Just lovely. And I agree that her story should get more exposure. 🙂
Thanks so much, Cheryl. I’m working on it! You can help immensely by sharing the link on social media. Thanks again!!!
Thank you, once again–for a wonderful profile, and for getting the word out about my mother’s show!
One minor correction–she was born in 1949, not 1950 as the caption on the first image indicates.
Aha! Trying to lie about her age, is she? No worries, Rebecca. I can fix this handily. Thanks so much for your kind words. I’m thrilled you’re pleased with the profile! xoxom
Thank you for sharing this powerful story of a wonderful, resilient and creative worman. It helps me at a time when my own dear friend is suffering from cancer–and is experiencing the loss of vision and hearing and cannot enjoy her passion for reading and writing. I have been grappling with how best to help her and support her. Again, thank you for this inspiring tribute.
I’m so sorry to hear about your friend. One way to help might be, if you live close by, to take her some home-cooked meals and read to her. Or offer to be her scribe–she could dictate her thoughts to you (or to a voice recorder), and you could help her write what she needs to get down.
Thank you very much for your comments about Leslie’s article. I’ll keep you and your friend in my thoughts.
The artist’s eyes are the kaleidoscope of the world hinting ever so humbly to the rest of us what we are missing. Leslie’s indomitable spirit and wry sense of humor are just her latest colors dabbed on the canvases of our lives.
My love, this is a beautiful expression of the artist’s power…and of Leslie’s. Thank you thank you thank you!
I’m humbled byLeslie’s fortitude and artistic gifts. My hat is off to you Leslie. Even the bird on the envelope had soul and spirit as Leslie has. Congratulations on your show.

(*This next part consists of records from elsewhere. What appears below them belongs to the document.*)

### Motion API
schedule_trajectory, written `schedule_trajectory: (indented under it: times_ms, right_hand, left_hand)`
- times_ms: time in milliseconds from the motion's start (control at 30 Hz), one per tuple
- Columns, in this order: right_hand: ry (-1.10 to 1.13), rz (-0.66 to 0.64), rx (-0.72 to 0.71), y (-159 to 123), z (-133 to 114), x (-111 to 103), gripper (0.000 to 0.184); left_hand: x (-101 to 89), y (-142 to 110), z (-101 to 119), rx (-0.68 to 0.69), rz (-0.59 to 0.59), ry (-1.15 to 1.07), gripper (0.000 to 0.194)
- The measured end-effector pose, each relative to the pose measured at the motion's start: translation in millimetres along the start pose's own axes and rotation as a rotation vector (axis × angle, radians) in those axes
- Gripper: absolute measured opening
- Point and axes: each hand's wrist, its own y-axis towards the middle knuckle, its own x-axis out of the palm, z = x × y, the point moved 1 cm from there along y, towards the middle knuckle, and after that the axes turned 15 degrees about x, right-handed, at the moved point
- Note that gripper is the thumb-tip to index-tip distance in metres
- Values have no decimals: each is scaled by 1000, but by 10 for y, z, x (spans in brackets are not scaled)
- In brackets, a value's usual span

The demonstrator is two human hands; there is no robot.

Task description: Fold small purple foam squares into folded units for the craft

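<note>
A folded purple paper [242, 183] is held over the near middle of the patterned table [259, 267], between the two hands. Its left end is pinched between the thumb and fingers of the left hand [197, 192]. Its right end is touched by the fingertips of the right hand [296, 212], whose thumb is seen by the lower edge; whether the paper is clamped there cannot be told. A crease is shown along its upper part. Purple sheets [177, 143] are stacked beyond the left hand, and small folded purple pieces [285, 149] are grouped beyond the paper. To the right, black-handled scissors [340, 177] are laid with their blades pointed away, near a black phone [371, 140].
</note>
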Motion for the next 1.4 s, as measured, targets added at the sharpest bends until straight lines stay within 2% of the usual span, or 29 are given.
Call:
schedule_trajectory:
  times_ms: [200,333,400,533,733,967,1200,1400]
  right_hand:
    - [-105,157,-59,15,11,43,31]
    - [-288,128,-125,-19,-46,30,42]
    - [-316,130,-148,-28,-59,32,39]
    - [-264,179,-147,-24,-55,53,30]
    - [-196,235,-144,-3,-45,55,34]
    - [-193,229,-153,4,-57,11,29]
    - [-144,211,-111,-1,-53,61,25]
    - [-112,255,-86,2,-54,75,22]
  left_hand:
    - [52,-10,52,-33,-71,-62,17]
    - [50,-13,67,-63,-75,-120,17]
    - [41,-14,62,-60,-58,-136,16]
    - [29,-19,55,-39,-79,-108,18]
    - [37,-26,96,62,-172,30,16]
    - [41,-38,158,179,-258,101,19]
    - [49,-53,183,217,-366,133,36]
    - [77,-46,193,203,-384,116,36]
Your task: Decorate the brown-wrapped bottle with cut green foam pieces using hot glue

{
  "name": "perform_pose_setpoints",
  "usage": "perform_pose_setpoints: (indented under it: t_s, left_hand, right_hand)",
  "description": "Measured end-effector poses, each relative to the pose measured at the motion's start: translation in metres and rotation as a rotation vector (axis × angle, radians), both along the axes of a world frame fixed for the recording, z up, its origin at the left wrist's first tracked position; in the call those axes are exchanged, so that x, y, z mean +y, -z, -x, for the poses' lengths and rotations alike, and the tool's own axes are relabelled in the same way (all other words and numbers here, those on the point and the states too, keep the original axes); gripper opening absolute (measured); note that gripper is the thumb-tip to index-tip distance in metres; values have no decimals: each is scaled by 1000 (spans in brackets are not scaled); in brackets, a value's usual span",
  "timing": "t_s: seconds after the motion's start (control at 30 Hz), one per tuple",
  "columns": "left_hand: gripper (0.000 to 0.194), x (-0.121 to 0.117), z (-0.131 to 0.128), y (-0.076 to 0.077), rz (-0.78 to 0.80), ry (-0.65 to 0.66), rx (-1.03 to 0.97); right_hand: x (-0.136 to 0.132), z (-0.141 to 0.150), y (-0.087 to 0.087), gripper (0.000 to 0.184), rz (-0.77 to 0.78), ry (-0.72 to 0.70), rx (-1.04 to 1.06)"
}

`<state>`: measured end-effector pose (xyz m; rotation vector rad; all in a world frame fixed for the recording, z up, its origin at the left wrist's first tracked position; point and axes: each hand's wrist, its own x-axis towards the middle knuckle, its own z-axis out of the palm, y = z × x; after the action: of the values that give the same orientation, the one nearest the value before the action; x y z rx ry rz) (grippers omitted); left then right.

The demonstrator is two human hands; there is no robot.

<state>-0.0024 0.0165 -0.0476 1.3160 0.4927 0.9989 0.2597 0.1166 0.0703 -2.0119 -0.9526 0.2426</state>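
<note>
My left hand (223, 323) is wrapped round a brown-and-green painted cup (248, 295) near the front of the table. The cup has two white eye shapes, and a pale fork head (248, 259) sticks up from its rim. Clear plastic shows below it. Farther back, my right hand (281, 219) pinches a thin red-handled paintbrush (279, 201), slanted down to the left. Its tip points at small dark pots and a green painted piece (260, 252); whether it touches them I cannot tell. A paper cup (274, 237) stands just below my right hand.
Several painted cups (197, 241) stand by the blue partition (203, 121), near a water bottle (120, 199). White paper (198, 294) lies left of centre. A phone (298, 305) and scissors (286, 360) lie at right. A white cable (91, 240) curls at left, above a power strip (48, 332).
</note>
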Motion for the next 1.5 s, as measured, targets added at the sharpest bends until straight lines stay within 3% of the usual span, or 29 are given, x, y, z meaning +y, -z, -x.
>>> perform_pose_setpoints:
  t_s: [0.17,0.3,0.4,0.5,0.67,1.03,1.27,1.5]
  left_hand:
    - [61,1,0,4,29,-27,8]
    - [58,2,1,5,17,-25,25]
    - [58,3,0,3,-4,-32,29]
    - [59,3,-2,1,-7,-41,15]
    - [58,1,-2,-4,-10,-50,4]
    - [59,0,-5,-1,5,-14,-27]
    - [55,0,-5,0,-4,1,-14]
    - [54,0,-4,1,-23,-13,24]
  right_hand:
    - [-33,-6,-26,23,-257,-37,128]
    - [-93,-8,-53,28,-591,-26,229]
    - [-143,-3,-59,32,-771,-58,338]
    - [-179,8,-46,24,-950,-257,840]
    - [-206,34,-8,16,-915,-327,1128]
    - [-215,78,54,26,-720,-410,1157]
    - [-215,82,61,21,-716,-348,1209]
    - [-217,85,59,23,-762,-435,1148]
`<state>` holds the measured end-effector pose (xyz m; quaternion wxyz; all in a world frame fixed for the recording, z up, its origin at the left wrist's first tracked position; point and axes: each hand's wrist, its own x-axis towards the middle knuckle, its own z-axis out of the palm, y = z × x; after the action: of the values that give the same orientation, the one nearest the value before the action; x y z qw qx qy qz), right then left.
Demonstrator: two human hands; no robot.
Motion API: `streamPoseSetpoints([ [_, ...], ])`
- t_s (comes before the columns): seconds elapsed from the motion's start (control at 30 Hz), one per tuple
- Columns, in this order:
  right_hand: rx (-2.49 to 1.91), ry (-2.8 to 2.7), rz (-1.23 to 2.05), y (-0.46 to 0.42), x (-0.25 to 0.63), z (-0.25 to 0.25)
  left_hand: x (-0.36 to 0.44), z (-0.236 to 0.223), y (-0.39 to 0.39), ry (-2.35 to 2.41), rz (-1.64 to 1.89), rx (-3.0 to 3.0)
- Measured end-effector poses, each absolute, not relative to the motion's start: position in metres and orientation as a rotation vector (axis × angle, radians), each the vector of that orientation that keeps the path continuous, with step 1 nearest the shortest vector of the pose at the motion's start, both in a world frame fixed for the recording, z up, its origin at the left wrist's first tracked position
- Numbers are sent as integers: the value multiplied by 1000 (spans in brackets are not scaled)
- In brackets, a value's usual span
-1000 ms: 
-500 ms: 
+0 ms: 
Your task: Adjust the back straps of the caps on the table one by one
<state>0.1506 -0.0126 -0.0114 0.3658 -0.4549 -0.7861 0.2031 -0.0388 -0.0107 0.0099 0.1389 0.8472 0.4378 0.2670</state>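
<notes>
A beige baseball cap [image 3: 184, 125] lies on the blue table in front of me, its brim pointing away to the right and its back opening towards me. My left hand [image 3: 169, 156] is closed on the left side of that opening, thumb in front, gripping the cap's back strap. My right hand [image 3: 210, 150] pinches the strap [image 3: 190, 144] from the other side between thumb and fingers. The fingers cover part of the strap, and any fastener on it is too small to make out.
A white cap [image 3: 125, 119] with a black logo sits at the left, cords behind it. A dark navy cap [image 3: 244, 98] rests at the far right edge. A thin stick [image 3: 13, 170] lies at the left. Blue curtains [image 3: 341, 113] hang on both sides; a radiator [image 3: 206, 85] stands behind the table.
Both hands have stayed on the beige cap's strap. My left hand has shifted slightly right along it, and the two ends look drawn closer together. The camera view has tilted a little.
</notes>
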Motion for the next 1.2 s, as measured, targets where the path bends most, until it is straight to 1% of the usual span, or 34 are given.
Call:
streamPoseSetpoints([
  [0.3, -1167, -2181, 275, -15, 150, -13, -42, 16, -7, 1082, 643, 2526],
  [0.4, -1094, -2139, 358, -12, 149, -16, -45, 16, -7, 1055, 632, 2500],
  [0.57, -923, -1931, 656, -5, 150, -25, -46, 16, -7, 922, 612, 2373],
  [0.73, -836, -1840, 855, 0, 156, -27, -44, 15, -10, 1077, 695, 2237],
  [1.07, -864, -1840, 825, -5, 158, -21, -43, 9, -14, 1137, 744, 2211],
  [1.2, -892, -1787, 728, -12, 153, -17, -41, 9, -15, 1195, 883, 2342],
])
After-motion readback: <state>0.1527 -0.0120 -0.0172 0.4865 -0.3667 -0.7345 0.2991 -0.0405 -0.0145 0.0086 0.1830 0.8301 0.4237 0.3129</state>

Sandra, your thoughts about Leslie’s work mean more to me than I can say—you are such an incredibly gifted artist…such a beautiful person. I’ll make sure that Leslie sees your comment. I know she’ll be honored by it. Thank you.
Marci, you have been gifted with the ability to appraise with praise. You write with such love for your subjects you help us all see more, feel more, and honor more those whose lives teach us so much!
Oh my goodness…Diane! It’s wonderful to hear from you. Thank you so much for your incredibly kind words. I hope you and Stuart will be able to attend the gallery opening—I would love to see you both. Wishing you great good health, Marci
hope we can attend. What time is the opening?
Diane, it’s Friday, Aug. 30 from 4:30 to 7:30. And this evening I learned that the Huffington Post is running the profile. I’ll email you the link under separate cover. Cheers!